■ **Stored data**:
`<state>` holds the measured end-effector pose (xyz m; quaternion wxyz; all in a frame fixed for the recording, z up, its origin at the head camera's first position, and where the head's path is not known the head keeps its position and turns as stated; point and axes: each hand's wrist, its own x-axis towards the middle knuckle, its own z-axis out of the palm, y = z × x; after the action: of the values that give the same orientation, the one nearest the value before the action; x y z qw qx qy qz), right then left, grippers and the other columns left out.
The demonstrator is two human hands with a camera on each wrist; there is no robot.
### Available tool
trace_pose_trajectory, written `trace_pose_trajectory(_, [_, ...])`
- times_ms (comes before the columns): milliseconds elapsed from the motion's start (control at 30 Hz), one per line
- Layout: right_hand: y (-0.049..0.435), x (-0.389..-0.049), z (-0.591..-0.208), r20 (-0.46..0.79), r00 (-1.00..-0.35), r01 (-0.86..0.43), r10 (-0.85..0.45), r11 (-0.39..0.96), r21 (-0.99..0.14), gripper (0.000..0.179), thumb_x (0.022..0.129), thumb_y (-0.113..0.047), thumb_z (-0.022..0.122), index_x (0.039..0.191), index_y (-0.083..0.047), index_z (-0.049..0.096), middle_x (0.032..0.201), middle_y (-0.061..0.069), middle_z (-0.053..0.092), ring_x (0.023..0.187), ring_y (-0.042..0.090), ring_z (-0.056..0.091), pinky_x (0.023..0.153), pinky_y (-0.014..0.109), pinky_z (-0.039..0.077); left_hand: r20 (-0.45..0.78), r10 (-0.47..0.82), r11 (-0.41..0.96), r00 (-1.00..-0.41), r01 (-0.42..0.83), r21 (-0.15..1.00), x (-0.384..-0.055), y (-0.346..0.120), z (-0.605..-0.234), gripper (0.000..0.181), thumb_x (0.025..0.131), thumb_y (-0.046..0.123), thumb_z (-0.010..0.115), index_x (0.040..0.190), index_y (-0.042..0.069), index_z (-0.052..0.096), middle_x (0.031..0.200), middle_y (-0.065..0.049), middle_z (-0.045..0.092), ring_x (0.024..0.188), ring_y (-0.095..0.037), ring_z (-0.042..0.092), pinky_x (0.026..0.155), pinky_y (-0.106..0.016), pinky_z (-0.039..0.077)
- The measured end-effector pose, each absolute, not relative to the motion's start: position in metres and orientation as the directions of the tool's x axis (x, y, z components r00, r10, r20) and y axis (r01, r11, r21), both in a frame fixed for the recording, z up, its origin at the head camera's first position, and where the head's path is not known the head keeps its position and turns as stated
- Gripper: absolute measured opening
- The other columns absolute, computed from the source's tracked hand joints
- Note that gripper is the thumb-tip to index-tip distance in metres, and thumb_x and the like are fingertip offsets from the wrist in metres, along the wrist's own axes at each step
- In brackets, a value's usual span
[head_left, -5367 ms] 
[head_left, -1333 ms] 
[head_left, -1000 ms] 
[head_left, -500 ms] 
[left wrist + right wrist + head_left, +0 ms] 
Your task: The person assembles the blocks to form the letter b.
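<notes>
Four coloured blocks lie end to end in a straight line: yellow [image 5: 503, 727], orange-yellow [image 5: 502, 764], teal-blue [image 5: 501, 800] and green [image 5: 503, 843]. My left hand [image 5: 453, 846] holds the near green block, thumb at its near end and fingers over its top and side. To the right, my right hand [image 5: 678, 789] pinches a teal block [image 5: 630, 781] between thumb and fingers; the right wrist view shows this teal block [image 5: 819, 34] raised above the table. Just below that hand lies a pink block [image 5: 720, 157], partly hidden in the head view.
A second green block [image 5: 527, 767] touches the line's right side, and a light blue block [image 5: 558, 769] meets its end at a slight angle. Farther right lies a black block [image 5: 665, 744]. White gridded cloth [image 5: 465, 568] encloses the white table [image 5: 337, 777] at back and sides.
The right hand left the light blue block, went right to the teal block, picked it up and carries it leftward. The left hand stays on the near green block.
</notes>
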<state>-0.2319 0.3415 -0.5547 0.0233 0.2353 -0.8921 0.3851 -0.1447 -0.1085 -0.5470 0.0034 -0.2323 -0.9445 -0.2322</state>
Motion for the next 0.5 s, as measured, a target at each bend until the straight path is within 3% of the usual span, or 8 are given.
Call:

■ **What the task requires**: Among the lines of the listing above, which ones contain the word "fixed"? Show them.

■ **Answer section**:
`<state>` holds the measured end-effector pose (xyz m; quaternion wxyz; all in a frame fixed for the recording, z up, its origin at the head camera's first position, and where the head's path is not known the head keeps its position and turns as stated; point and axes: each hand's wrist, its own x-axis towards the middle knuckle, its own z-axis out of the palm, y = z × x; after the action: of the values that give the same orientation, the one nearest the value before the action; x y z qw qx qy qz), right then left, grippers and the other columns left out.
- The measured end-effector pose, each absolute, not relative to the motion's start: position in metres and orientation as the directions of the tool's x axis (x, y, z components r00, r10, r20) and y axis (r01, r11, r21), both in a frame fixed for the recording, z up, its origin at the head camera's first position, and where the head's path is not known the head keeps its position and turns as stated

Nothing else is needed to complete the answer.